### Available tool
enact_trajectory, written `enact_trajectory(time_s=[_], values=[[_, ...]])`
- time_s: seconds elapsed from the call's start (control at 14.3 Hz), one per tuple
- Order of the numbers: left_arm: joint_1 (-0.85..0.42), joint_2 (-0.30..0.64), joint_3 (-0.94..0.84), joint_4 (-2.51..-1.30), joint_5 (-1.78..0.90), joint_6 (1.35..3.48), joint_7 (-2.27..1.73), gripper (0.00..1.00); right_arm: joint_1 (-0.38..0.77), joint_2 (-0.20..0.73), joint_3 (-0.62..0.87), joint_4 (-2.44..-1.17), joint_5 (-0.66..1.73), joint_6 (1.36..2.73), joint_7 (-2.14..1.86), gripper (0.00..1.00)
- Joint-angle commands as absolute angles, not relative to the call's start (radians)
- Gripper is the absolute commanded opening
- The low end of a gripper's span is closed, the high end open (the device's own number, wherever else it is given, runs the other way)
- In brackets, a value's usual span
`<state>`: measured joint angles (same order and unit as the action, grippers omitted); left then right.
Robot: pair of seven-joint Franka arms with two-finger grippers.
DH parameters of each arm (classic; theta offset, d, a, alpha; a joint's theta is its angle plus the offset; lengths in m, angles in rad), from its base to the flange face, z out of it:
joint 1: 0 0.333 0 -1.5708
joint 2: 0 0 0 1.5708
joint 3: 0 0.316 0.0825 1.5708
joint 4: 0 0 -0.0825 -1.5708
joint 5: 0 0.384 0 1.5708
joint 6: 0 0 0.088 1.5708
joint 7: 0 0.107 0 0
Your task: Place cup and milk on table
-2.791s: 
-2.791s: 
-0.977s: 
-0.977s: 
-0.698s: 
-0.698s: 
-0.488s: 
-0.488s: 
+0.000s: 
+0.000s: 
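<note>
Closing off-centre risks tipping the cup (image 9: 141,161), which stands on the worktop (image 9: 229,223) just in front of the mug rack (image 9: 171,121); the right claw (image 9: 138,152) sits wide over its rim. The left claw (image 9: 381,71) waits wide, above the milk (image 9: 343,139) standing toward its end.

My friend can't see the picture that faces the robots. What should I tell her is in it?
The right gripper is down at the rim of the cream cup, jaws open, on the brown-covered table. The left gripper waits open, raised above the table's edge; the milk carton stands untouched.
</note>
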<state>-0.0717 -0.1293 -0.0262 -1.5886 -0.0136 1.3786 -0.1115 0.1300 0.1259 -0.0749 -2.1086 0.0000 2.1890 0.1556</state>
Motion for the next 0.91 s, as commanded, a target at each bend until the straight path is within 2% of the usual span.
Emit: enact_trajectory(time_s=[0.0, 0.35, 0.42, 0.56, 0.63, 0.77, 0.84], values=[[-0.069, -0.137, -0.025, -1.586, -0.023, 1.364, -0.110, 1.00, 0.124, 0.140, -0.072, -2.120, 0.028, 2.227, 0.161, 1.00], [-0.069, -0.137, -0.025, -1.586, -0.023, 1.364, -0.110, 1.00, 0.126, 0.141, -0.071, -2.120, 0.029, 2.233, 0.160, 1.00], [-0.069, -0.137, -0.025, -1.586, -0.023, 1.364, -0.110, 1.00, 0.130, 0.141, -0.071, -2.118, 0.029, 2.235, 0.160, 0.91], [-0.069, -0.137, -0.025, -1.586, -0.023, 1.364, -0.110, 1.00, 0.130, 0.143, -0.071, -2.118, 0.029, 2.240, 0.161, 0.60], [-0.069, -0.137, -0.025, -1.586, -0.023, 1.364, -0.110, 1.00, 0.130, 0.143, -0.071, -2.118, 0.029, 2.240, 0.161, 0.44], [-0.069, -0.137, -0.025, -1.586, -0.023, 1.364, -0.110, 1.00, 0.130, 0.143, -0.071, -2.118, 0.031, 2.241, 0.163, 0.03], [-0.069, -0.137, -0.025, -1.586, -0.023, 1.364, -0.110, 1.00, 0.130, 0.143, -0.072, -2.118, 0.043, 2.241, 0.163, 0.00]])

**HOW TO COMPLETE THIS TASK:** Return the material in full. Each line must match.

**ANSWER BELOW:**
### Available tool
enact_trajectory, written `enact_trajectory(time_s=[_], values=[[_, ...]])`
- time_s: seconds elapsed from the call's start (control at 14.3 Hz), one per tuple
- Order of the numbers: left_arm: joint_1 (-0.85..0.42), joint_2 (-0.30..0.64), joint_3 (-0.94..0.84), joint_4 (-2.51..-1.30), joint_5 (-1.78..0.90), joint_6 (1.35..3.48), joint_7 (-2.27..1.73), gripper (0.00..1.00); right_arm: joint_1 (-0.38..0.77), joint_2 (-0.20..0.73), joint_3 (-0.62..0.87), joint_4 (-2.44..-1.17), joint_5 (-0.66..1.73), joint_6 (1.36..2.73), joint_7 (-2.14..1.86), gripper (0.00..1.00)
- Joint-angle commands as absolute angles, not relative to the call's start (radians)
- Gripper is the absolute commanded opening
- The low end of a gripper's span is closed, the high end open (the device's own number, wherever else it is given, runs the other way)
- In brackets, a value's usual span
`<state>`: measured joint angles (same order and unit as the action, grippers omitted); left then right.
Robot: pair of seven-joint Franka arms with two-finger grippers.
DH parameters of each arm (classic; theta offset, d, a, alpha; a joint's theta is its angle plus the offset; lengths in m, angles in rad), from its base to the flange face, z out of it:
joint 1: 0 0.333 0 -1.5708
joint 2: 0 0 0 1.5708
joint 3: 0 0.316 0.0825 1.5708
joint 4: 0 0 -0.0825 -1.5708
joint 5: 0 0.384 0 1.5708
joint 6: 0 0 0.088 1.5708
joint 7: 0 0.107 0 0
Your task: Place cup and milk on table
-2.791s: 
-2.791s: 
-0.977s: 
-0.977s: 
-0.698s: 
-0.698s: 
-0.488s: 
-0.488s: 
+0.000s: 
+0.000s: 
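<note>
Closing off-centre risks tipping the cup (image 9: 141,161), which stands on the worktop (image 9: 229,223) just in front of the mug rack (image 9: 171,121); the right claw (image 9: 138,152) sits wide over its rim. The left claw (image 9: 381,71) waits wide, above the milk (image 9: 343,139) standing toward its end.

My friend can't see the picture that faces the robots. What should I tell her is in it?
The right gripper is down at the rim of the cream cup, jaws open, on the brown-covered table. The left gripper waits open, raised above the table's edge; the milk carton stands untouched.
</note>
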<state>-0.0717 -0.1293 -0.0262 -1.5886 -0.0136 1.3786 -0.1115 0.1300 0.1259 -0.0749 -2.1086 0.0000 2.1890 0.1556</state>
Motion for the next 0.91 s, as commanded, a target at each bend until the straight path is within 2% of the usual span.
Emit: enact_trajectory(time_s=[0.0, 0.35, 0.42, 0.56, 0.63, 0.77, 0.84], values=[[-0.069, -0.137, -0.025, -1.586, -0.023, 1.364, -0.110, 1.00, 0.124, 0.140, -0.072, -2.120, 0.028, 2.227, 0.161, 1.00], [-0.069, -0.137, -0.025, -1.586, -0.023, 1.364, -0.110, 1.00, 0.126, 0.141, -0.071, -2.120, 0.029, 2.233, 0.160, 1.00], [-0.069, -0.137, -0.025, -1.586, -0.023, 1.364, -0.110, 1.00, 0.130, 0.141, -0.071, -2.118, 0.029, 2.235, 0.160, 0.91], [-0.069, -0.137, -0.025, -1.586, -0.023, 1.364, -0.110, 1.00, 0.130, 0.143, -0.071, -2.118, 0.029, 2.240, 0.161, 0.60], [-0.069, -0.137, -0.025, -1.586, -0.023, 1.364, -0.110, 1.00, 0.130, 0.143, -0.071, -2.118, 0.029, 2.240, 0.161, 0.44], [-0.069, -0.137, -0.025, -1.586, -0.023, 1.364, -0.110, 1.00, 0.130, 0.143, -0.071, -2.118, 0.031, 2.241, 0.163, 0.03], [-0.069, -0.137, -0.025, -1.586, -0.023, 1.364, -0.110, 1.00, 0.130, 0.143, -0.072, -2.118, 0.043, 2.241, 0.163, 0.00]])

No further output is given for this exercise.